In a research project at Freie Universität coordinated by political scientist Tanja Börzel, scholars are working to find the root causes. They are also studying how it might still be possible to achieve these aims in the future. The project, titled “EU-STRAT – The EU and Eastern Partnership Countries. An Inside-Out Analysis and Strategic Assessment,” is an international cooperative initiative between eleven universities and research institutes, including partners from the European Union and Switzerland alongside partners from Moldova, Ukraine, and Belarus. Esther Ademmer, a political scientist from the Otto Suhr Institute at Freie Universität who holds a doctorate in her field, is responsible for the academic coordination of the project.
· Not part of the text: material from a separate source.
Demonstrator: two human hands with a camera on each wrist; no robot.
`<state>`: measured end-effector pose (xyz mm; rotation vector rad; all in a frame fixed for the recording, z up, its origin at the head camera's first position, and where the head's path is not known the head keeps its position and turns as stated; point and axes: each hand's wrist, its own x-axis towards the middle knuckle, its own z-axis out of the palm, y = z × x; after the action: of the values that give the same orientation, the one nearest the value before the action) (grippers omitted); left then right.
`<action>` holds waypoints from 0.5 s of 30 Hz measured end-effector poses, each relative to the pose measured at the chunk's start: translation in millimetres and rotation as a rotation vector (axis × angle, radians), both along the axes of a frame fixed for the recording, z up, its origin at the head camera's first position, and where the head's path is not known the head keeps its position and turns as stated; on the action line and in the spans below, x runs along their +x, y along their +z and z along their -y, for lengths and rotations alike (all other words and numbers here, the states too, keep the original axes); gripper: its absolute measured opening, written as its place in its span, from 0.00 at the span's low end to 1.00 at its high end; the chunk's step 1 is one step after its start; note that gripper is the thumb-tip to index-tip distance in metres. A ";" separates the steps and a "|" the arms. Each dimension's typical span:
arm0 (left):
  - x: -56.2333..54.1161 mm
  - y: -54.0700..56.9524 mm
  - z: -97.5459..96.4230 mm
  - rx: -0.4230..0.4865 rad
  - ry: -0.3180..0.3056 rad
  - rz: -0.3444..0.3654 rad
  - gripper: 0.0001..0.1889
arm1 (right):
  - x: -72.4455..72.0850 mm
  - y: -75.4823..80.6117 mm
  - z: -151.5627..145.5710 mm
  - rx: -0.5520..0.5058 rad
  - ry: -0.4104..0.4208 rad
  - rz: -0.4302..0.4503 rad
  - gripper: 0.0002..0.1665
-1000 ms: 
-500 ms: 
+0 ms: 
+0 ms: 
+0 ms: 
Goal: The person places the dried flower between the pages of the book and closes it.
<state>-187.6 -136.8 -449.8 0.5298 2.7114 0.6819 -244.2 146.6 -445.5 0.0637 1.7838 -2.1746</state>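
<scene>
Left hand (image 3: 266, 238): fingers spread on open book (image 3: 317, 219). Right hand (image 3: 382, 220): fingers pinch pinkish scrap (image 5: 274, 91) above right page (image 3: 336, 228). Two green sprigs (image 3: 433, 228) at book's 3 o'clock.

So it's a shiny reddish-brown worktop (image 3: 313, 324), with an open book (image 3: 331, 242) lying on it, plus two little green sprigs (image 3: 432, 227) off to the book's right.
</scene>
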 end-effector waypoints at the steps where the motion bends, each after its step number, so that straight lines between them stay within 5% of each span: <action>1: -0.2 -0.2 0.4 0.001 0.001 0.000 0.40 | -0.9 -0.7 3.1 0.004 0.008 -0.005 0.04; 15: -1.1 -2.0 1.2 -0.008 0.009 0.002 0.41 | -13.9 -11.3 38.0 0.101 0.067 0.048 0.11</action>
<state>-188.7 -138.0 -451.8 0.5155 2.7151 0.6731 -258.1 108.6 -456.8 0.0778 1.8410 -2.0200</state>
She explains that the European Union underestimated how close the ties between the former Soviet states and Russia were, saying, “As much interest as they have in positive relations with the European Union, Armenia, Azerbaijan, Georgia, Moldova, Ukraine, and Belarus are highly interested – albeit to different degrees – in good relations with Russia.” Ademmer adds that these countries are often economically dependent on their large neighbor, but they also maintain close ties with other countries, including Turkey and the United States. “The EU’s role was overvalued in previous analyses,” she says. “Our approach is to consider the perspectives of the individual countries.” This includes a joint analysis of the economic and political systems in question. “We want to know what incentives internal elites within each country have to carry out political reforms,” Ademmer says.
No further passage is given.